And as usual, he does a clean, crisp job with Billionaire Boys Club. Clearly, Chomsky is enjoying lampooning the perceived cultural phenomenon of the 80s: yuppies taking over the world while dressed in designer clothes and drinking Perrier. Hunt’s nakedly self-serving “paradox thinking,” along with his business credo of 1) never be sorry for anything you do, and 2) lying is okay as long as you know the truth and it helps the company, sounds like a primer for the myriad portraits of “yuppie scum” that were drawn in the media and the arts during that decade and beyond. Chomsky and screenwriter Waldron are careful to show the absolute moral vacuum that exists not only for the psychotic Hunt, but also for his followers.
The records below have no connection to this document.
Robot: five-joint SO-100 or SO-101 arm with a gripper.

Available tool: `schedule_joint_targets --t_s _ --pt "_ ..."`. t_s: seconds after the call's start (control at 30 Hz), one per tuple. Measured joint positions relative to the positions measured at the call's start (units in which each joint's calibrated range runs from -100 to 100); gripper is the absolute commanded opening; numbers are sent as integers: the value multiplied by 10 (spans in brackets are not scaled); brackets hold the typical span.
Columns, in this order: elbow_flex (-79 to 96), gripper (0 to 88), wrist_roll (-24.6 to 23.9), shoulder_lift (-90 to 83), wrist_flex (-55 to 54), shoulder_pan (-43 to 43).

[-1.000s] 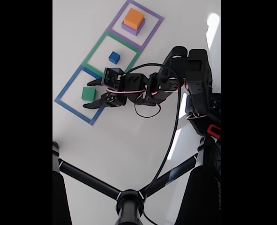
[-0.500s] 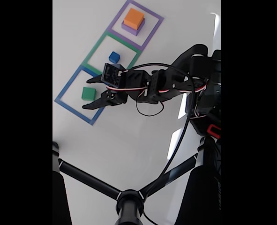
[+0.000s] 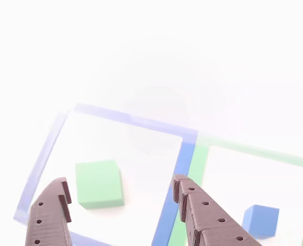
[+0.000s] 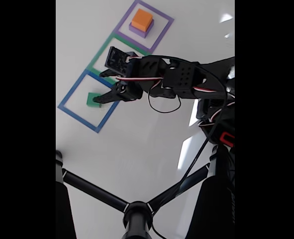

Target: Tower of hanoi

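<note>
Fingers (image 3: 56, 205) stand wide apart in the other view, nothing between the pads; gripper (image 3: 121, 197) hangs over the near part of the blue taped square (image 3: 184, 156). In the fixed view the gripper (image 4: 103, 85) sits over the boundary between blue and green outlines, dark lower finger (image 4: 107, 96) reaching toward the green block.

Green block (image 3: 99, 183) lies flat on the desk (image 3: 151, 56) inside the blue outline, just beyond and between the fingertips in the other view, closer to the left finger; not touching either as far as can be seen. Fixed view: green block (image 4: 92, 99) partly covered by the finger tip.

Blue block (image 3: 260, 220) sits inside the green taped square (image 3: 254, 151), right of the right finger in the other view; the arm covers that spot in the fixed view.

Orange block (image 4: 142, 19) rests on top of the purple block (image 4: 138, 31), both inside the purple taped square (image 4: 162, 36) at the far end of the row. Green taped square (image 4: 98, 56) between purple and blue outlines (image 4: 77, 112).

Arm (image 4: 181, 79) stretches in from the right w/ red-white wires and a looping black cable (image 4: 162, 108). Black tripod legs (image 4: 94, 191) cross the near part of the desk.
</note>
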Motion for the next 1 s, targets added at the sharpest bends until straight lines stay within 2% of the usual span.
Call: schedule_joint_targets --t_s 0.2,0.53,0.77,1.0 --pt "-64 70 0 -98 237 35" --pt "-211 25 6 -169 518 91" --pt "-346 7 0 -176 674 116" --pt "-429 5 0 -179 756 139"
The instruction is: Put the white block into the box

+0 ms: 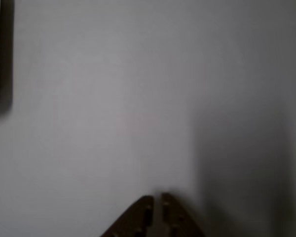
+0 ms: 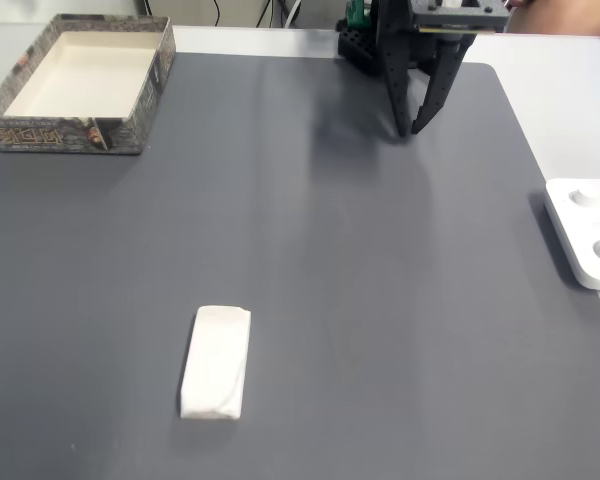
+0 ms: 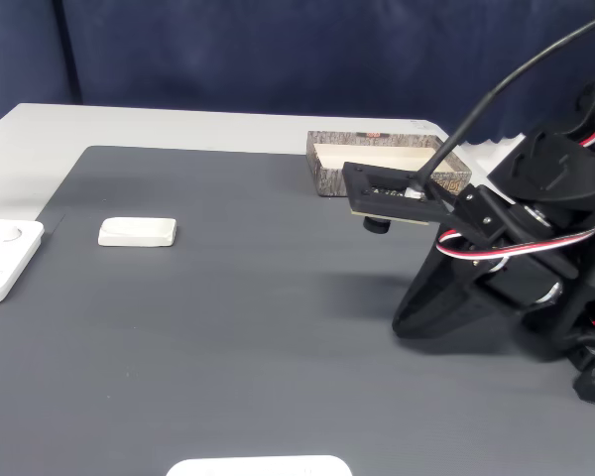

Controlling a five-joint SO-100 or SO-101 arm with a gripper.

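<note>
White block [image 2: 215, 375] lies flat on the dark grey surface [image 2: 380, 330], low and left of centre in a fixed view; long axis runs roughly toward the camera. Nothing touches it. In another fixed view the block [image 3: 137, 232] sits far left, just beside a white plate [image 3: 2, 260] with round dimples.

Box [image 2: 80, 82] at the upper left corner of the mat, open top, pale inside, patterned outer walls (well apart from the block). Same box [image 3: 389, 167] shows behind the arm [image 3: 535, 248] in the side view.

End effector [image 2: 409, 130] hangs near the far edge of the mat, tips pointing down, just above the surface. Fingers stand a narrow gap apart, nothing between them. Other view: two dark fingertips [image 1: 147, 210] at the bottom edge, a slim gap between them, blurred grey mat beyond.

White plate [image 2: 588, 232] at the right edge, partly off the mat.
</note>
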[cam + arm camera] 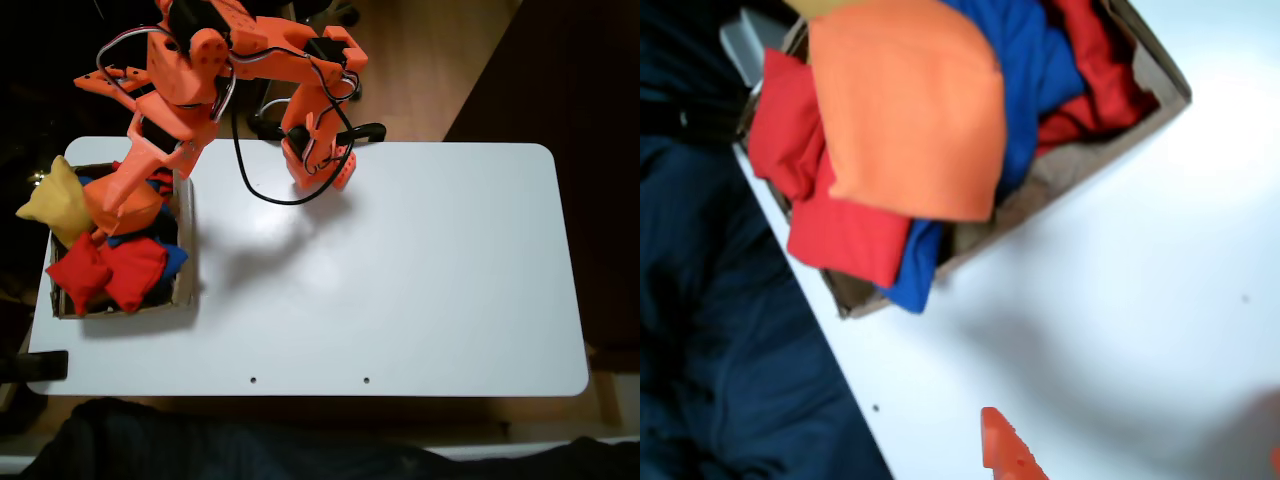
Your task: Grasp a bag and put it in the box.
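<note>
Below the gripper [108, 215] in the fixed view, the orange bag [125, 207] lies atop red and blue beanbags inside the box [186, 262]; whether the fingers grip cannot be told. In the wrist view, the bag [910, 115] lies in the box [1060, 175], apart from one orange fingertip [1005, 450].

**Bright Bags, Brown Box**

The bag [910, 110] is plain orange. Red beanbags [105, 272], blue beanbags [1025, 70] and a yellow beanbag [55, 200] fill the brown box [184, 285]. The table [400, 270] is white, the arm [250, 60] orange.
</note>
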You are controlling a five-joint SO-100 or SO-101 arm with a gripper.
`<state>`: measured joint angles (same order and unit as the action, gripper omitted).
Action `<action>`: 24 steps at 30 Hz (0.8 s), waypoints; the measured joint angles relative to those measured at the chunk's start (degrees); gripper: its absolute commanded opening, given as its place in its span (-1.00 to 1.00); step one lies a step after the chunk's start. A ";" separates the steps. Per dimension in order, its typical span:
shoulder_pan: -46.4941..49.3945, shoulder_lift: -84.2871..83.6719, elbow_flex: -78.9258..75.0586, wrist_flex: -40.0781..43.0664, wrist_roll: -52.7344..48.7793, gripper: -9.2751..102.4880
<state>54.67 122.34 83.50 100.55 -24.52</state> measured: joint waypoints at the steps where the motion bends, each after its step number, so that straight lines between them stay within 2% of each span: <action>1: -0.97 0.70 0.00 0.44 0.79 0.80; 17: -18.28 16.44 4.13 3.78 10.11 0.80; 24: -26.72 24.70 12.30 -0.97 18.54 0.80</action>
<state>27.95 147.04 95.80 99.58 -5.98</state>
Hunt’s con—really the basis for almost any scam or con that involves a naïve mark—rested on appealing not only to the vanity of these privileged sons of wealth, but more importantly, on offering the time-tested “something for nothing” greed quotient that has kept conmen busy since day one. Offering a shortcut to success, the megalomaniac Hunt (shown in front of a world map in one scene, discussing an “aristocracy of achievers” who would defeat mediocrity and rule the world), who importantly was an ostracized outsider to these boys only a few years prior, connects directly into these rich boys’ biggest dream—making money doing nothing—and worst nightmare: not living up to their parents’ success.
And what creeps they are, too. To Chomsky’s and Waldron’s credit, they spare no sympathy either for Hunt or the Fairmount brothers. Hunt, who could have easily been portrayed as a wounded, “morally equivalent” victim because of his school snubbing and relatively poor background (make him a minority, and he would be the hero in most movies today), is never seen sympathetically in Billionaire Boys Club. He’s a cold, calculating, blank cipher; an inhuman monster who apparently had no motivation other than to make money. Even the one scene he’s given, where he breaks down when he realizes his entire scheme may backfire, and that his group will look upon him with pity and derision, is void of compassion for the character. We just simply don’t believe him, nor do we care about his “pain,” particularly after considering his previous actions (credit a preternaturally intense Judd Nelson for bringing off this repellent character).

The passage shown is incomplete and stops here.